_Assignment_
Which lines of the data contain the string "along"? Copy every one of them.

..............................

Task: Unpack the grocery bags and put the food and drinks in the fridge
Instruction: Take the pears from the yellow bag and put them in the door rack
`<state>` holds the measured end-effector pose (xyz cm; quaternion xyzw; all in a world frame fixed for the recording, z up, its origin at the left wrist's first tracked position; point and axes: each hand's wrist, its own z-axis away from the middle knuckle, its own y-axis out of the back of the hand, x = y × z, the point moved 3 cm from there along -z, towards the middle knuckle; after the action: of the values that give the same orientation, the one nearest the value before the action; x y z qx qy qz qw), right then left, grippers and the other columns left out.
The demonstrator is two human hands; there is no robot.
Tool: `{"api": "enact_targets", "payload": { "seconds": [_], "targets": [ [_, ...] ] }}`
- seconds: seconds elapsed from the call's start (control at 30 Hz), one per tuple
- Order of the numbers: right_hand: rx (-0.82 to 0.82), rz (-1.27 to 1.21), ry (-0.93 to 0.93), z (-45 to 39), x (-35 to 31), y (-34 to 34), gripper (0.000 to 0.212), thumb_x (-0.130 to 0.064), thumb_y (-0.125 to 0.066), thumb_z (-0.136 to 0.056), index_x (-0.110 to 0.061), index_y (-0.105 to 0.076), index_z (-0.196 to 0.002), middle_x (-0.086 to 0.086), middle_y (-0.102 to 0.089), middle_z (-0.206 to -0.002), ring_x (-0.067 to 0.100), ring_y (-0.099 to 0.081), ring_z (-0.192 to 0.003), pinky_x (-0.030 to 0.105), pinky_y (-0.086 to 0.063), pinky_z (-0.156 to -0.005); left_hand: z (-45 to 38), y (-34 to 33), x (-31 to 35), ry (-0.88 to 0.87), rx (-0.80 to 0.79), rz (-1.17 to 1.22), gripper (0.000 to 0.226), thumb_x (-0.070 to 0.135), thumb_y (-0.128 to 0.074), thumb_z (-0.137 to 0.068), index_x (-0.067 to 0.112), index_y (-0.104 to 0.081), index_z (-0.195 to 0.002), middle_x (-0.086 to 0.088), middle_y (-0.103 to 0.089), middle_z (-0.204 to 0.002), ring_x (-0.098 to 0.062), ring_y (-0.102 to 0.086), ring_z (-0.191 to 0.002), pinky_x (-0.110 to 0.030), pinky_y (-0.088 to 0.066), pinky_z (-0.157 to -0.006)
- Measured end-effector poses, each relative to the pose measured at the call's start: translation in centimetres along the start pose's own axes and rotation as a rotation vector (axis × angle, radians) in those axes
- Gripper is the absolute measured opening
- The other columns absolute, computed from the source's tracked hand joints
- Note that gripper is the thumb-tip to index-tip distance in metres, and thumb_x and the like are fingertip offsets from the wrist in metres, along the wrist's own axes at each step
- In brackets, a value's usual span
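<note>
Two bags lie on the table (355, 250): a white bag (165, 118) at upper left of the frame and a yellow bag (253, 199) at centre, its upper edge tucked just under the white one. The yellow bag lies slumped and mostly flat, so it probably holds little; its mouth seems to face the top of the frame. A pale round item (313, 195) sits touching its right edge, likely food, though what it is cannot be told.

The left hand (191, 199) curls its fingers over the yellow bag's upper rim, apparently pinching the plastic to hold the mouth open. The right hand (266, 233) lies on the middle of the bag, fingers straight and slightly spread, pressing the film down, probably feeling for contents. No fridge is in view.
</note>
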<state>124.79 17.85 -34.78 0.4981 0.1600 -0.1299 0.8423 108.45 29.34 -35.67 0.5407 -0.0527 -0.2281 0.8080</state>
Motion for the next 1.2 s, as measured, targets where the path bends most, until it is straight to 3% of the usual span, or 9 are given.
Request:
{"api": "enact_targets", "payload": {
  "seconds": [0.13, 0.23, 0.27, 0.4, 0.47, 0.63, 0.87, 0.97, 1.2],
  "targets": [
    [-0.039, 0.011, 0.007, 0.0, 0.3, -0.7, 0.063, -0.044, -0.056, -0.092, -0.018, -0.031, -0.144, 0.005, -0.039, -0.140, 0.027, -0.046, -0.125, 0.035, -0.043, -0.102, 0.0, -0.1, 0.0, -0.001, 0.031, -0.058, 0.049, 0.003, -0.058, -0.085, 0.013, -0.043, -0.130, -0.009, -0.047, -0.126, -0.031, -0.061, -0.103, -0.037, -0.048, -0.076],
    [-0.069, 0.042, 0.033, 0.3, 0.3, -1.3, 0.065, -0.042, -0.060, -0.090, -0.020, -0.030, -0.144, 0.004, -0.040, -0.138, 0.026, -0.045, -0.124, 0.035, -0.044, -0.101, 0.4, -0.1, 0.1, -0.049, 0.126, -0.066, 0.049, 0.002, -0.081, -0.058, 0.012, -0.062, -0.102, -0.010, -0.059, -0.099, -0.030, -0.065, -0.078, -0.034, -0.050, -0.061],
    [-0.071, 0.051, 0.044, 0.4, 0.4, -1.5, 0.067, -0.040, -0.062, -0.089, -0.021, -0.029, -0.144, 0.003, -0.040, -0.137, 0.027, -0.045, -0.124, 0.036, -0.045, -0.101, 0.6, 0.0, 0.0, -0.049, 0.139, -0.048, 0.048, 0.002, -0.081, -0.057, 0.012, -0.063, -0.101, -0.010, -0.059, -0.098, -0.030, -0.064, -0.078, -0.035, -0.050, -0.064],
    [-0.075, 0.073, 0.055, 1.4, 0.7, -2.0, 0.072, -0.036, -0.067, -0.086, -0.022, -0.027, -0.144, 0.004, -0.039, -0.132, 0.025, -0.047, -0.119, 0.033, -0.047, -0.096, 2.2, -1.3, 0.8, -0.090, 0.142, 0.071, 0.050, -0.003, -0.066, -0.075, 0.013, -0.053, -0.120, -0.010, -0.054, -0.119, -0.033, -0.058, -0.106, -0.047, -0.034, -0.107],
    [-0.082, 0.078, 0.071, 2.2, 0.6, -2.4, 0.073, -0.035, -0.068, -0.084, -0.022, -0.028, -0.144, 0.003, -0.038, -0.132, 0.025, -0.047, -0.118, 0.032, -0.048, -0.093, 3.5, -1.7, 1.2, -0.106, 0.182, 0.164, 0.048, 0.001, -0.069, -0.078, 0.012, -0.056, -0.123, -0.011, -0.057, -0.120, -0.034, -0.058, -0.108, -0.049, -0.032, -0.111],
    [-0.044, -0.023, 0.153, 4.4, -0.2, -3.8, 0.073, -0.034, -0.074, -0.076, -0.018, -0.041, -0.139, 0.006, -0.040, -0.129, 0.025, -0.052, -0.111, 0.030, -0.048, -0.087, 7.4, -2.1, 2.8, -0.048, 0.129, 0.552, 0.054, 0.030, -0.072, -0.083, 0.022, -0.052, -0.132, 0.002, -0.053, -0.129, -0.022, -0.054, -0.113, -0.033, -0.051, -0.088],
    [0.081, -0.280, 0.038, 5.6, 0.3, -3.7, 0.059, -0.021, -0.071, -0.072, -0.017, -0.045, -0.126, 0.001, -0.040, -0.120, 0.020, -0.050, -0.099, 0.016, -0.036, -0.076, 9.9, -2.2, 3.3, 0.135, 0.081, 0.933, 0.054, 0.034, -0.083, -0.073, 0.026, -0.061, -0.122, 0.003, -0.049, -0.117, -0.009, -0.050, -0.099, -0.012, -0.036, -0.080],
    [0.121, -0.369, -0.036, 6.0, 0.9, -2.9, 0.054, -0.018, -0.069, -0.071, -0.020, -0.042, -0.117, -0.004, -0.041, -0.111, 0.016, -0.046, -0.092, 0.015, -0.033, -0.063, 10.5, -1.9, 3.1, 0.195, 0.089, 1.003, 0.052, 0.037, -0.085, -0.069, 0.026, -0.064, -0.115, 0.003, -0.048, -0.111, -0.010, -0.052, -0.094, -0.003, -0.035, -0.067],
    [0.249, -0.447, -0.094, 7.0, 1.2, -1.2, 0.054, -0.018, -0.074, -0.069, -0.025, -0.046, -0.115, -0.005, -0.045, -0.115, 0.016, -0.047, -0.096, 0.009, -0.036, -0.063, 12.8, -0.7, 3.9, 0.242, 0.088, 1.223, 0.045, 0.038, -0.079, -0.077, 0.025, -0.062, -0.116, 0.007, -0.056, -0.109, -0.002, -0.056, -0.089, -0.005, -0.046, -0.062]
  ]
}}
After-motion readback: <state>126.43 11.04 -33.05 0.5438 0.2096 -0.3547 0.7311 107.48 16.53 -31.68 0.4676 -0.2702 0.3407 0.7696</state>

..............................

_Result for this task_
`<state>` holds the measured end-effector pose (xyz cm; quaternion xyzw; all in a world frame fixed for the recording, z up, its origin at the left wrist's first tracked position; point and axes: each hand's wrist, its own z-axis away from the middle knuckle, its own y-axis out of the back of the hand, x = y × z, the point moved 3 cm from there along -z, towards the middle knuckle; after the action: of the values that give the same orientation, the one nearest the value before the action; x y z qx qy qz qw), right then left, grippers and the other columns left out.
- Measured end-effector poses, each relative to the pose measured at the call's start: translation in centimetres along the start pose's own axes and rotation as a rotation vector (axis × angle, radians) in those axes
- Note that gripper is the thumb-tip to index-tip distance in metres, and thumb_x and the like are fingertip offsets from the wrist in metres, along the wrist's own axes at each step

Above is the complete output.